— What this task involves —
In the material below, find the line with "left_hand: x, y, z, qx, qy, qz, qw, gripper" and the line with "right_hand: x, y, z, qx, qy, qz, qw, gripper", then output those two lines and every line between them, exactly.

— Data supplied —
*** Block opens ***

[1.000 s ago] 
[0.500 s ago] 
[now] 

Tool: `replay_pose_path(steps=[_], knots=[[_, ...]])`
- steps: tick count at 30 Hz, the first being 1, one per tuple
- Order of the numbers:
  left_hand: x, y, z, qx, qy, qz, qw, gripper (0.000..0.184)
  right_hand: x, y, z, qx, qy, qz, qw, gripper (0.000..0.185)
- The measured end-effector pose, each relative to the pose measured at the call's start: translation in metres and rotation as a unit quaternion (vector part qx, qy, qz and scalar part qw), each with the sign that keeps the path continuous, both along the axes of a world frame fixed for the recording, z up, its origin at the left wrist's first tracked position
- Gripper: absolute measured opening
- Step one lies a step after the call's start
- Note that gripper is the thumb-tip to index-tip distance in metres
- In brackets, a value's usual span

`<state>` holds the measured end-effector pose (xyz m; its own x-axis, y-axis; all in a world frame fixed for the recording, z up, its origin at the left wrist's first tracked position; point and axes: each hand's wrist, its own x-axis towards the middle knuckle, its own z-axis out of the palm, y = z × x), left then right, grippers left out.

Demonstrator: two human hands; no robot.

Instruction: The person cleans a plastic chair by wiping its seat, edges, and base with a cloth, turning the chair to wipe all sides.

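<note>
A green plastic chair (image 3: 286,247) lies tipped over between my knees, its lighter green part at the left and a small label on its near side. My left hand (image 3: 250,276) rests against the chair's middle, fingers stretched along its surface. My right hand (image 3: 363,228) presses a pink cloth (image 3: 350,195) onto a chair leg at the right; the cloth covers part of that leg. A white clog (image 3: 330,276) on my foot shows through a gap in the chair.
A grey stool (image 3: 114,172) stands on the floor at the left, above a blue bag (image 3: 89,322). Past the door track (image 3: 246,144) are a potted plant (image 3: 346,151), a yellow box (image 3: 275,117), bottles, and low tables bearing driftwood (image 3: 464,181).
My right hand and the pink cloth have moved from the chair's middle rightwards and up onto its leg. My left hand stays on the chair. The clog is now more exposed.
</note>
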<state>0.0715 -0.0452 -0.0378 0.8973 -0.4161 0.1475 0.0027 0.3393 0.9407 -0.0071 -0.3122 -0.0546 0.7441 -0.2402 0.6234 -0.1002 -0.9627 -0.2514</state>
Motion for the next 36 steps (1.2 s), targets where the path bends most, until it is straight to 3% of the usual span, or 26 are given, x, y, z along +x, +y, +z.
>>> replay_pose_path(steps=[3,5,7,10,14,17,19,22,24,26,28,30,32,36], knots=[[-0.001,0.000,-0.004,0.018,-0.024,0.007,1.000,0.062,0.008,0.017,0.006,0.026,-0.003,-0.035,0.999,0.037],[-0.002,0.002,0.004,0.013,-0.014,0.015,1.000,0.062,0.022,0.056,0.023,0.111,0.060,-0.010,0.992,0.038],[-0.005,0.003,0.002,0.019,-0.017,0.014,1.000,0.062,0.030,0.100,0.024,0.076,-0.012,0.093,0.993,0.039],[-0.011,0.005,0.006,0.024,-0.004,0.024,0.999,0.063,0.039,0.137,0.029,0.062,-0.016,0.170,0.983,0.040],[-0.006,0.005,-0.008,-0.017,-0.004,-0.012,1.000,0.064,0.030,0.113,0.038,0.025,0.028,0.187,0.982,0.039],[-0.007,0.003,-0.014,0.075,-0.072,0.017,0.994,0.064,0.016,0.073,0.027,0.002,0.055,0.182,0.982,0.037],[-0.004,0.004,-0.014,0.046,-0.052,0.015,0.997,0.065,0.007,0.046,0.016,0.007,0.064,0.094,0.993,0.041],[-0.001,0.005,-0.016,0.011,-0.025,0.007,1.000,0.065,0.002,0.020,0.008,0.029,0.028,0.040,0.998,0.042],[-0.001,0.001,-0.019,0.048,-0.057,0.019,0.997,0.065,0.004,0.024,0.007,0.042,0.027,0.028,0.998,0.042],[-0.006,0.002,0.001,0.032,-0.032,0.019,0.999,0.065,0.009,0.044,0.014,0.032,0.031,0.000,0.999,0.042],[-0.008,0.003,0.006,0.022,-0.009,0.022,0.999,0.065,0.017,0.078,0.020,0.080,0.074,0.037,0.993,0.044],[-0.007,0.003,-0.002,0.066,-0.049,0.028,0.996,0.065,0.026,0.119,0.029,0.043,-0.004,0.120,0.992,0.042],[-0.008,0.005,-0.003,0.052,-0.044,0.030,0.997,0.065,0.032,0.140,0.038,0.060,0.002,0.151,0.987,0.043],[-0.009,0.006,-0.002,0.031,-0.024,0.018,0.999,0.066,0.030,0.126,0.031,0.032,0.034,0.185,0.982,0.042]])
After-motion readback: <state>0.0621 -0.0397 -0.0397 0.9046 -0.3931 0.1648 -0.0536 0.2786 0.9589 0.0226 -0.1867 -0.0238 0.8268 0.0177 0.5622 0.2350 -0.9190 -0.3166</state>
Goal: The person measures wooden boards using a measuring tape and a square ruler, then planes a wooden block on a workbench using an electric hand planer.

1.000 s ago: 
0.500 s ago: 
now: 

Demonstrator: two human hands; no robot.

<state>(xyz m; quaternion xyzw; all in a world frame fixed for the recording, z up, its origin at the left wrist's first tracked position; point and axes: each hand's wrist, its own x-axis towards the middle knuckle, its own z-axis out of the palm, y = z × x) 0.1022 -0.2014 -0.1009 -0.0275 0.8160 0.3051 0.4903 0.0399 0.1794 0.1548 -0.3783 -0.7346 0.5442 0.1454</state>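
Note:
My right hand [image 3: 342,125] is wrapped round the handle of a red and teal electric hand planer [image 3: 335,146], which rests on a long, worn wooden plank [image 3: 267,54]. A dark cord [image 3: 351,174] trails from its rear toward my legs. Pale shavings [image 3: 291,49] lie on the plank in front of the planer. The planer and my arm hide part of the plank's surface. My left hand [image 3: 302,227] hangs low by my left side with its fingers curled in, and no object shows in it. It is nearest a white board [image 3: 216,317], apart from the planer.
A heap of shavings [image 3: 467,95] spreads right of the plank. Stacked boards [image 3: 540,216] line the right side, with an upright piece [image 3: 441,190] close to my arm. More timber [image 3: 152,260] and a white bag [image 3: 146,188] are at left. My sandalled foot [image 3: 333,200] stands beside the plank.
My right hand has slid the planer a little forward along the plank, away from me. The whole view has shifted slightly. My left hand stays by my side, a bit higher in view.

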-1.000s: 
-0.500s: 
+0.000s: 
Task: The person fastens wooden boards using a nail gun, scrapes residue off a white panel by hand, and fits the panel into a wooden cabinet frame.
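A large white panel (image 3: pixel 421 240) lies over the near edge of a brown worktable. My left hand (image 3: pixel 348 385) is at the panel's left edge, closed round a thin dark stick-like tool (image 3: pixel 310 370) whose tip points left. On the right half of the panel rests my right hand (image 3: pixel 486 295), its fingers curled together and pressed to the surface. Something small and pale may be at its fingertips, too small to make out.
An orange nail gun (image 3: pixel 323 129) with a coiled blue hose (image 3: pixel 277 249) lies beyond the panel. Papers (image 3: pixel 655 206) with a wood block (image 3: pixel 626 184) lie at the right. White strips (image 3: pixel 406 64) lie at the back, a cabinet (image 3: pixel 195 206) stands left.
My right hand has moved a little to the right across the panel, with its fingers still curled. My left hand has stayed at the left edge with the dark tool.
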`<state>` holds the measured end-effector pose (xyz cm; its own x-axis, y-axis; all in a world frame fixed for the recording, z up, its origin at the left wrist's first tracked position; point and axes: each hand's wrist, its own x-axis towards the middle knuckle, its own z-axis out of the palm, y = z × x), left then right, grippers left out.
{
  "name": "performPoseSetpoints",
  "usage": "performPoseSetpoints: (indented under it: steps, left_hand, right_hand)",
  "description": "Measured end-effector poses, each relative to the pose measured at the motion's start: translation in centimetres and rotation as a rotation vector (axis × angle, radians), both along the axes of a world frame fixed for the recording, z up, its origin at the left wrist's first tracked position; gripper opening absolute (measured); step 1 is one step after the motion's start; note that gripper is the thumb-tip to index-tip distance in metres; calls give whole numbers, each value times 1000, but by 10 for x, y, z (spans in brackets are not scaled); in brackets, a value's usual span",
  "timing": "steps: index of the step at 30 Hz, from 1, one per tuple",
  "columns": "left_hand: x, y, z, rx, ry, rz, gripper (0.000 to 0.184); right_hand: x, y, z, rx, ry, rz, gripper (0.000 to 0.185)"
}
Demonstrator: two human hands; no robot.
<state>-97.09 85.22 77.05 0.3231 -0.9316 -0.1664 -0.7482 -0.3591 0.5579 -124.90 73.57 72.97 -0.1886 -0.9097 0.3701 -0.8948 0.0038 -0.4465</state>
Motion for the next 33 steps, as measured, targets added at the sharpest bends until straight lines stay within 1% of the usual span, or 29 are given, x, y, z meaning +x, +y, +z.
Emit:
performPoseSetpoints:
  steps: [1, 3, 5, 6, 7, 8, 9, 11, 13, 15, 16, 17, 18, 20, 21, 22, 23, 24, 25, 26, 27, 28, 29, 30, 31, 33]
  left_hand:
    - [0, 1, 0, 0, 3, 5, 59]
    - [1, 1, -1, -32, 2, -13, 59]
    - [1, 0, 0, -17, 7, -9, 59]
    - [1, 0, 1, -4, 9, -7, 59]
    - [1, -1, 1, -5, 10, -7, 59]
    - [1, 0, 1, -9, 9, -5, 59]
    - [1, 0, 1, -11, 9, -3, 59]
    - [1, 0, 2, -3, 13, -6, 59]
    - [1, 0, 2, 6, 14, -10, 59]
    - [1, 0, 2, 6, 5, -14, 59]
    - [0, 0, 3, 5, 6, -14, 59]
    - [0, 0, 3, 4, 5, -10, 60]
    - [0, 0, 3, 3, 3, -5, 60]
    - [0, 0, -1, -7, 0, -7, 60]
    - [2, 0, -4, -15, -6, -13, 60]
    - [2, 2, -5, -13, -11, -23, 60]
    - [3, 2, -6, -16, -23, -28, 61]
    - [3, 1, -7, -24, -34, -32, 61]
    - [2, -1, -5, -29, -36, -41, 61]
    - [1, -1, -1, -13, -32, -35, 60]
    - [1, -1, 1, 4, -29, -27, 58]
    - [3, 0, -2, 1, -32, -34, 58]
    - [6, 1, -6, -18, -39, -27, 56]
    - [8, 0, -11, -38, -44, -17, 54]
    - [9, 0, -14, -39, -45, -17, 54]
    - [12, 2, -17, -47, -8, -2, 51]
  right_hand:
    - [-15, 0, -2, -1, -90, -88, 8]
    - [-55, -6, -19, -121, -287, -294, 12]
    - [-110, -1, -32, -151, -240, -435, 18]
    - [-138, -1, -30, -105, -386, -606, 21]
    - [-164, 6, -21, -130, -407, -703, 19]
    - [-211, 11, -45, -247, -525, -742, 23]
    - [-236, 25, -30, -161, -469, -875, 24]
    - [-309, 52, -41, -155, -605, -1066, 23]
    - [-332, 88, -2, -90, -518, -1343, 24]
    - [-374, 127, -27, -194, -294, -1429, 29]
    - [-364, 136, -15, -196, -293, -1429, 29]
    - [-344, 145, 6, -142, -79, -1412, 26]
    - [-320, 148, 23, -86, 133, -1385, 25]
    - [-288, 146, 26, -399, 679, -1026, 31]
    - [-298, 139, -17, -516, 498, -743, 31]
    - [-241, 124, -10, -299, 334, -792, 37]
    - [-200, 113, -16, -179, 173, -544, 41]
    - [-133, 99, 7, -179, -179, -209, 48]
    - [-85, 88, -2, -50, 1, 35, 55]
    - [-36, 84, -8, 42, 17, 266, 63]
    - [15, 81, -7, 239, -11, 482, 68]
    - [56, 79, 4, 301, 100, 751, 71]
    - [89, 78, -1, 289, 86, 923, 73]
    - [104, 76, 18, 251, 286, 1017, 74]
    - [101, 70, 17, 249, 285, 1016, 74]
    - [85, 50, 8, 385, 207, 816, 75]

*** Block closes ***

— Task output —
  left_hand: x, y, z, qx, qy, qz, qw, gripper (0.000..0.184)
  right_hand: x, y, z, qx, qy, qz, qw, gripper (0.000..0.185)

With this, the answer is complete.